122 F. Supp. 265, 1954 U.S. Dist. LEXIS 3183
CourtDistrict Court, S.D. New York
DecidedJune 22, 1954
StatusPublished
Cited by4 cases

This text of 122 F. Supp. 265 (Rutkin v. Reinfeld) is published on Counsel Stack Legal Research, covering District Court, S.D. New York primary law. Counsel Stack provides free access to over 12 million legal documents including statutes, case law, regulations, and constitutions.

Bluebook
Rutkin v. Reinfeld, 122 F. Supp. 265, 1954 U.S. Dist. LEXIS 3183 (S.D.N.Y. 1954).

Opinion

MURPHY, District Judge.

These are motions by defendants under Rules 50(a) and 50(b), Fed.Rules Civ.Proc., 28 U.S.C.A., (1) to dismiss the complaint and supplemental complaint and for a directed verdict at the close of plaintiff’s case, (2) for a directed verdict at the close of all of the evidence, and (3) after verdict by the jury for plaintiff, to set aside that verdict and enter judgment on one directed for defendants. Judgment having been reserved on the first two sets of motions, all three are considered in this opinion.

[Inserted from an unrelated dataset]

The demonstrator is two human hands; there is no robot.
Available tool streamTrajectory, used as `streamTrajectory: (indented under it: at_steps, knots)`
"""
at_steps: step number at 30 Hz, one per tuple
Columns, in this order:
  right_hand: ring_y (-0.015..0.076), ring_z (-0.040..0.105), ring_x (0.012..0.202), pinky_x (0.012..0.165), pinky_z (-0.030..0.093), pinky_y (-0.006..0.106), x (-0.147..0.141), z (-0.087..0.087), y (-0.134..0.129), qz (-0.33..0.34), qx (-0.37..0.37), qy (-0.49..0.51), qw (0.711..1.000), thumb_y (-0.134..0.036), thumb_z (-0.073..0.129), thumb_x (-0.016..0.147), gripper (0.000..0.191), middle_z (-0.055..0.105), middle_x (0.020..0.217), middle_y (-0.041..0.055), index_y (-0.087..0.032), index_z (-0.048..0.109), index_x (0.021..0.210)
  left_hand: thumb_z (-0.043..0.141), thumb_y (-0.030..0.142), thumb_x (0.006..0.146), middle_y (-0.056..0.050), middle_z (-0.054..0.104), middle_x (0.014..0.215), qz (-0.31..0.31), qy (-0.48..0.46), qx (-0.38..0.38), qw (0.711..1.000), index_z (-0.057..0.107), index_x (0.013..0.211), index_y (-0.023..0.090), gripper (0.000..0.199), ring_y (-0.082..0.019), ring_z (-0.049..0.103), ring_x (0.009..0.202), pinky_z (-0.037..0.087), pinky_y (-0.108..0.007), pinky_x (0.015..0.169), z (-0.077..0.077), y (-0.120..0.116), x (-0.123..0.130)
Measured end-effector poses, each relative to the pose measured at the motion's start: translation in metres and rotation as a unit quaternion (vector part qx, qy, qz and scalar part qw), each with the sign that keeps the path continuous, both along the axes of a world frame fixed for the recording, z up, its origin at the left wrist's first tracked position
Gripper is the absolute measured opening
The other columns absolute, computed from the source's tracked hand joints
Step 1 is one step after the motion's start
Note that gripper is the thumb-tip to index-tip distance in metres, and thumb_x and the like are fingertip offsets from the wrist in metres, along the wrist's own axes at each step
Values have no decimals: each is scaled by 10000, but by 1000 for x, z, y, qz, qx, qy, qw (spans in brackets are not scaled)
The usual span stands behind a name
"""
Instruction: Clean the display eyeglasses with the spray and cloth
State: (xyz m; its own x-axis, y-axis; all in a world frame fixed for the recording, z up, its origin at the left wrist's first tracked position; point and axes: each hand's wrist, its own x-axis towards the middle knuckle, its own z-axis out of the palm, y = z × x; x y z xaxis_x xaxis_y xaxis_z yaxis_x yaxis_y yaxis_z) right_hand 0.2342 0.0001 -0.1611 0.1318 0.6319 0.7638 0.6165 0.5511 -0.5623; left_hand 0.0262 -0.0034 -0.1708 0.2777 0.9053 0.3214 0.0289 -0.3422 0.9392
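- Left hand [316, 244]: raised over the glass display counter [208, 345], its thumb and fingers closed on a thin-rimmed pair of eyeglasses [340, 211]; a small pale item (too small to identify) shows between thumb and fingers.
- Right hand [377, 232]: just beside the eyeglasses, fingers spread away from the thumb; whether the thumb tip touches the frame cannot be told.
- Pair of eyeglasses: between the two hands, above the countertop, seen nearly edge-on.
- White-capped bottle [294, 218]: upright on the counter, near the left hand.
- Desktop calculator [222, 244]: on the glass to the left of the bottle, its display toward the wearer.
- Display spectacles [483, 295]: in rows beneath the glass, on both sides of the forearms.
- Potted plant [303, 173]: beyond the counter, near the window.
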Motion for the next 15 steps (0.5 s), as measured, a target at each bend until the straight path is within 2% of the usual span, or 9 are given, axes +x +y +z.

Plaintiff sued to recover $22,000,000 in damages resulting from a single conspiracy among defendants affecting a partnership of which plaintiff was a member and a corporation in which he had an interest. In a supplemental complaint, plaintiff sought $500,000 more on account of, among other things, his conviction for attempted income tax fraud and evasion which plaintiff claimed was procured, as part of the same conspiracy, by perjured testimony given and procured by defendants and influence improperly exercised by them over certain federal employes. On motion by defendants during plaintiff’s case, this count in the supplemental complaint was dismissed and no evidence supporting it was received on the ground that this court was collaterally estopped in this civil cause by the judgments of federal courts on this issue in the criminal action.1 Defendants denied these claims generally and pleaded as affirmative defenses a general release and the statute of limitations.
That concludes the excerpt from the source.